Emperor of Vijayanagara
- Reign: 26 July 1509 – 17 October 1529
- Coronation: 23/24 January 1510
- Predecessor: Viranarasimha Raya
- Successor: Achyuta Deva Raya
- Born: 17 January 1471 Vijayanagara, Vijayanagara Empire (present-day Hampi, Karnataka, India)
- Died: 17 October 1529 (aged 58) Vijayanagara, Vijayanagara Empire (present-day Hampi, Karnataka, India)
- Consort: Tirumala Devi Chinna Devi Annapurna Devi
- Issue: Tirumalumba (from Tirumala Devi); Vengalamba (from Chinna Devi); Tirumala Raya (from Tirumala Devi)(Crowned in 1524 at the age of 6 years, but died on 1525);
- Dynasty: Tuluva
- Father: Tuluva Narasa Nayaka
- Mother: Nagala Devi
- Religion: Sri Vaishnavism
- Signature: Krishnadevaraya's signature
- Allegiance: Vijayanagara Empire
- Service years: 1509–1529
- Conflicts: See list Krishnadevaraya's Deccan Expedition Battle of Diwani; Battle of Koilkonda; Capture of Raichur; Siege of Gulbarga; Siege of Bidar; ; Vijayanagara–Gajapati War Siege of Udayagiri; Siege of Kondavidu; Battle of Meduru; Capture of Kondavidu; Capture of Kondapalli; Conquest of Kalinga; ; Battle of Raichur;

= Krishnadevaraya =

Emperor of Vijayanagara from 1509 to 1529

Krishnadevaraya (17 January 1471 - 17 October 1529) was emperor of the Vijayanagara Empire from 1509 to 1529 and the third ruler of the Tuluva dynasty.
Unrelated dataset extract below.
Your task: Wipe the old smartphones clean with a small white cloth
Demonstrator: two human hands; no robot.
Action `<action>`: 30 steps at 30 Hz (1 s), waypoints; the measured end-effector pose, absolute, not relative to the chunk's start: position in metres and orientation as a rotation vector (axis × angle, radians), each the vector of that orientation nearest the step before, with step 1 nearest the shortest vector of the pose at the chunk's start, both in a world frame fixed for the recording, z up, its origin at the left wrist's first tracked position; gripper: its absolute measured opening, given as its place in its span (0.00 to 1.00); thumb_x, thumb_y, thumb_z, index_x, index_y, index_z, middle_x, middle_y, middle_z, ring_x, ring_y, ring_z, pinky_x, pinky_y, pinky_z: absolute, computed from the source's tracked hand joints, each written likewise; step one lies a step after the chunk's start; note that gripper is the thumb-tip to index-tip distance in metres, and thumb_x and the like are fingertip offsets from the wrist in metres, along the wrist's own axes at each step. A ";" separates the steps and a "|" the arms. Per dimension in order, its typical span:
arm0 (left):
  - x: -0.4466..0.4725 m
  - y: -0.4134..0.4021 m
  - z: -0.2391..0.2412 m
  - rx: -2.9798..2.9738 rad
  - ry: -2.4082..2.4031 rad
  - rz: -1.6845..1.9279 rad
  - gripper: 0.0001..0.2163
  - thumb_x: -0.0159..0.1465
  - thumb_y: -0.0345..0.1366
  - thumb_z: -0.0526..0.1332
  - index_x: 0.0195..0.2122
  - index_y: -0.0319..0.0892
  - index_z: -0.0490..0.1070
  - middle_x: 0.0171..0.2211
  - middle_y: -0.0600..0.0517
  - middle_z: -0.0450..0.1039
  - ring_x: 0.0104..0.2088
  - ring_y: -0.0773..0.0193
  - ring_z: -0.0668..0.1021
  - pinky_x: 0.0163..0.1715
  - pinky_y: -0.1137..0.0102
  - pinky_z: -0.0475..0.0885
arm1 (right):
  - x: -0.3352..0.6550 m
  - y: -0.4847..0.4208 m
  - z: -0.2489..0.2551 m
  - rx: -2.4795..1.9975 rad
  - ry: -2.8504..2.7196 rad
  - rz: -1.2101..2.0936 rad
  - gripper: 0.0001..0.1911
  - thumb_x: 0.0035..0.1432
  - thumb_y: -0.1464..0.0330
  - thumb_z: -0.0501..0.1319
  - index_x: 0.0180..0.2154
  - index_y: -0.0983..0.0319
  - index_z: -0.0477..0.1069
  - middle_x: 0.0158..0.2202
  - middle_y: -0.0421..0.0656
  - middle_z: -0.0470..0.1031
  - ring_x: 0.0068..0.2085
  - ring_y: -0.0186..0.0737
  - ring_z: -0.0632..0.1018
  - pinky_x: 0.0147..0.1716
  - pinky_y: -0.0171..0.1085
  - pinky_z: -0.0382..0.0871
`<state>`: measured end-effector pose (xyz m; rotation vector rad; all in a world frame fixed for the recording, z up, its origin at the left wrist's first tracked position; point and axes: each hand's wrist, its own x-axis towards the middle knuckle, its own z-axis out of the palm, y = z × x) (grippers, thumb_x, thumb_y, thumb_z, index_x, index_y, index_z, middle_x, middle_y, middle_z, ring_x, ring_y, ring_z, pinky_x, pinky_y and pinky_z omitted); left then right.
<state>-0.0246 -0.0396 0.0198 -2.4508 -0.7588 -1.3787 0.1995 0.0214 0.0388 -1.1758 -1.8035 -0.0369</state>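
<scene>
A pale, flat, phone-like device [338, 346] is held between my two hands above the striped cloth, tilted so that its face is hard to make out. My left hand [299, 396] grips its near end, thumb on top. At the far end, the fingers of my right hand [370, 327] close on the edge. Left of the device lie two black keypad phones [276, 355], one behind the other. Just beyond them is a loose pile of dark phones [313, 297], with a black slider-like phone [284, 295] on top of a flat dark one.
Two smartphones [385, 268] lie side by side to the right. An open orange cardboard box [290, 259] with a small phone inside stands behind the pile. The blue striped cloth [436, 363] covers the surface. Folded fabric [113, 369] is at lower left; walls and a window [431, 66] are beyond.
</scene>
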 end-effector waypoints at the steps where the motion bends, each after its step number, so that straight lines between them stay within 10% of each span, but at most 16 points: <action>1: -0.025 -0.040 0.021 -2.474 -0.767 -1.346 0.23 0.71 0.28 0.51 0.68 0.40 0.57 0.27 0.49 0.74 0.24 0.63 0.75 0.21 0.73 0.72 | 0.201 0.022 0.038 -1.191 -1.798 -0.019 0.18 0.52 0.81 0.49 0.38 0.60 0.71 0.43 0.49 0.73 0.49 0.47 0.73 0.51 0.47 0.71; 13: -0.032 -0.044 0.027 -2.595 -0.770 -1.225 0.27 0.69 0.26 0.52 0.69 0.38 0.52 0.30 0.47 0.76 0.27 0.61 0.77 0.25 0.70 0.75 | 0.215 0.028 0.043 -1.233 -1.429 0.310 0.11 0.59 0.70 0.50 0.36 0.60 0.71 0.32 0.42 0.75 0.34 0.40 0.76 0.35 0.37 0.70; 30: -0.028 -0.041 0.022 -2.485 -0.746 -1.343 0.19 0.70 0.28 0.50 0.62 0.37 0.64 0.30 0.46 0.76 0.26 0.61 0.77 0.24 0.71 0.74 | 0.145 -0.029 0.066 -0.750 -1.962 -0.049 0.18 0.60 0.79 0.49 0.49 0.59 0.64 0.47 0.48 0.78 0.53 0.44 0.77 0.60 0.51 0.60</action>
Widely regarded as one of the greatest rulers in Indian history, he presided over the empire at its political and cultural zenith and is remembered as an iconic figure by many Indians. Following the decline of the Delhi Sultanate, he ruled the largest and most powerful empire in India during his time.

Krishnadevaraya's reign was marked by military expansion and political consolidation. He became the dominant ruler of the Indian peninsula by defeating the sultans of Bijapur, Golconda, the Bahmani Sultanate, and the Gajapatis of Odisha, making him one of the most powerful Hindu monarchs in Indian history. Major campaigns during his reign included the conquest of the Raichur Doab in 1512, the subjugation of Odisha in 1514, and a decisive victory against the Sultan of Bijapur in 1520. On many occasions, the king changed battle plans abruptly, turning a losing battle into victory.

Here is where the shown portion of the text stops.